H0: There is no statistically significant difference between the conversion rate value of the old system and the conversion rate value of the new system.

H1: There is a statistically significant difference between the conversion rate value of the old system and the conversion rate value of the new system.

# A/B Test Step by Step

Througout our testing process, we have a dataset containing data for 2 different designs (old_page vs new_page) of a private website page. The data set consists of **Impression**, **Click**, **Purchase**, **Earning** columns.

**Impression** – Number of ad views

**Click** – Specifies the number of clicks on the ad that appears.
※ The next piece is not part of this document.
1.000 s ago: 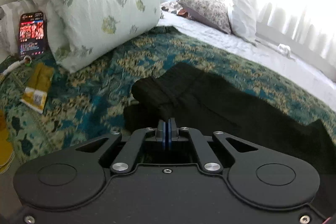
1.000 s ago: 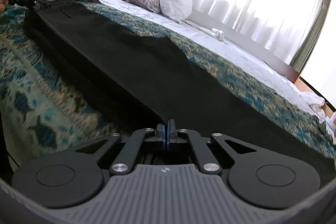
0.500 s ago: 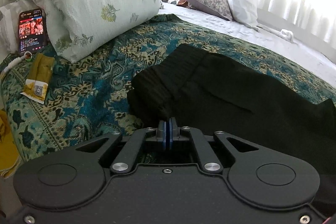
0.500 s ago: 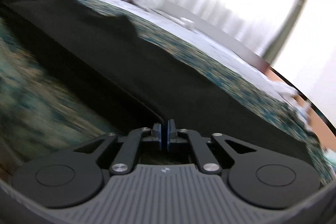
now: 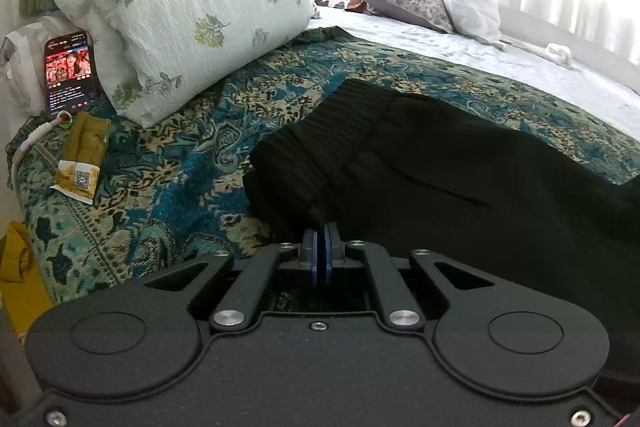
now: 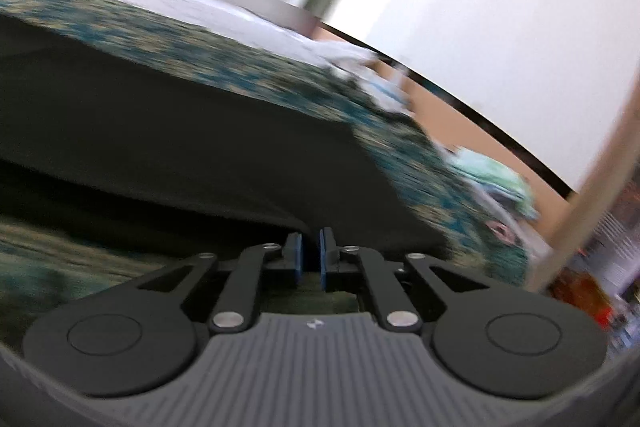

**Purchase** – Specifies the number of products purchased after clicked ads.

**Earning** – Gain after purchased products

**Let's set up the hypothesis:**

H0: There is no statistically significant difference between Maximum Bidding and Average Bidding

H1: There is a statistically significant difference between Maximum Bidding and Average Bidding

In [1]:
import itertools
import numpy as np
import pandas as pd
import matplotlib.pyplot as plt
import seaborn as sns
import statsmodels.stats.api as sms
from scipy.stats import ttest_1samp, shapiro, levene, ttest_ind, mannwhitneyu, pearsonr, spearmanr, kendalltau, \
    f_oneway, kruskal
from statsmodels.stats.proportion import proportions_ztest

In [2]:
pd.set_option('display.max_columns', None)
pd.set_option('display.max_rows', 10)
pd.set_option('display.float_format', lambda x: '%.5f' % x)

Let's read the dataset. In order to test, we will need two groups, the **Control Group** and the **Test Group**.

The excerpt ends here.